Intel demos 350MHz Pentium

Intel's Developer Forum has kicked off with a burst of speed as the first keynote speaker used a film clip from the movie 'The Mask' to demonstrate the performance capabilities of a 350-MHz Pentium II processor running with a 100-MHz Synchronous DRAM (SDRAM) memory bus. This was the first public demonstration of both technologies. The film clip, which had no apparent degradation in quality or speed, was running in a software implementation of MPEG2 video from a DVD-ROM disk on a wall-size display rather than requiring special MPEG hardware to achieve similar performance.

Intel's Developer Forum here has started off with a burst of speed as the first keynote speaker used a film clip from the movie "The Mask" to demonstrate the performance capabilities of a 350MHz Pentium II processor running with a 100-MHz Synchronous DRAM (SDRAM) memory bus. This was the first public demonstration of both technologies.
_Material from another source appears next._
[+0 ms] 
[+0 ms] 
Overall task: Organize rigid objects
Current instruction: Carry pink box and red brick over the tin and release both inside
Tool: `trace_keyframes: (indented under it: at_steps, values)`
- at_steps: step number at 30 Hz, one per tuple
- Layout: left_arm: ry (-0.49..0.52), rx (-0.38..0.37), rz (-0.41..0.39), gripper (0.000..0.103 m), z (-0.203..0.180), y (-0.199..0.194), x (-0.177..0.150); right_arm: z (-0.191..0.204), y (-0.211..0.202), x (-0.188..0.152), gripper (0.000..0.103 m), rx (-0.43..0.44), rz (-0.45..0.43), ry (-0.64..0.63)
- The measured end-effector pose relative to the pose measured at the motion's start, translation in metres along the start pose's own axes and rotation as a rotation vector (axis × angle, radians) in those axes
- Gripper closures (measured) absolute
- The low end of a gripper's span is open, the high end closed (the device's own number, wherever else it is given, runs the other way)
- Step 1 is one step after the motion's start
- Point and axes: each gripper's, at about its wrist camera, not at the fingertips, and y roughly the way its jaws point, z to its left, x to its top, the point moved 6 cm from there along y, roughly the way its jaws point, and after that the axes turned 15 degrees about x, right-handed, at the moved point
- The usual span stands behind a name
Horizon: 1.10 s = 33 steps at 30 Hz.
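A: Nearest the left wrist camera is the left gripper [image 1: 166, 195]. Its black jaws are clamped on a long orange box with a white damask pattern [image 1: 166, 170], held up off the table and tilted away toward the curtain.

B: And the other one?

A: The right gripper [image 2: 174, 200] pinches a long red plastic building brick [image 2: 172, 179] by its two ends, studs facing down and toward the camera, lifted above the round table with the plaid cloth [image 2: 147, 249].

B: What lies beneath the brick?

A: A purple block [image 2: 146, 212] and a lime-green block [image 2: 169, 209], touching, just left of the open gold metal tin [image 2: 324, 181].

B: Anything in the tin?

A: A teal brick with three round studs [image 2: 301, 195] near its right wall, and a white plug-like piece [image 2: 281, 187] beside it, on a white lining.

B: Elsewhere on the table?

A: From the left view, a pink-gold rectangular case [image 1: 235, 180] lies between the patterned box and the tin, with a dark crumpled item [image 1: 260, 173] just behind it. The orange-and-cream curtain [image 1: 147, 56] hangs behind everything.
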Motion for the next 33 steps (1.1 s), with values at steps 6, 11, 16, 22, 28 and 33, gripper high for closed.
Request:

The film clip, which had no apparent degradation in quality or speed, was running in a software implementation of MPEG2 video from a DVD-ROM disk on a wall-size display rather than requiring special MPEG hardware to achieve similar performance.

Intel's Pat Gelsinger, vice president and general manager of the Desktop Products Group, used the clip, which incorporated numerous interdependent technologies, to set the stage for the theme of the conference.

"Competition no longer works," Gelsinger said. "We must co-evolve relationships rather than compete. We are in an industry where no one succeeds unless everyone cooperates."

Gelsinger likened the PC industry to an ecosystem. Then enticing the hardware developers with numbers that indicate the worldwide market for PCs is still in its nascent stage, he laid out for the audience how Intel will participate in the ecology.

"There are more than one billion households worldwide, with only about 150 million households having PCs," Gelsinger said. "That's less than 10%."

Intel will continue to produce IA (Intel Architecture) 32 processors "as far as we can see into the next decade, along with IA64 processors," Gelsinger said. SDRAM running at 100 MHz will be available to OEMs in the first half of 1998, with Rambus DRAM coming in 1999. Also in 1998, will be IEEE 1394 I/O, also known as firewire, running at 100Mbps to 400Mbps with performance as fast as 1Gbps by the end of the decade. In 1999, Accelerated Graphics Port will move to 4X performance.

All of the slated performance increases, a total of 10X improvement over the current performance of a system, require a balanced platform, Gelsinger said. To nurture that balanced platform, he told the developers that Intel would be offering them three new toolkits to analyze various hardware component performance.

"It can't be guesswork," as it often has been in the past, Gelsinger said.

The three toolkits, dubbed IPEAK, for Intel Performance Evaluation and Analysis Kit, will assist developers in "platform integration" and "performance tuning," Gelsinger said. There will be a Graphics Toolkit, Storage Toolkit, and Power Management Toolkit. The power management toolkit for example, tests for supported Advanced Configuration and Power Interface states at both the system and device system and analyzes the behavior of applications.

Gelsinger told the developers that they must learn to translate market demand into systems quickly and that the toolkits will help them do that.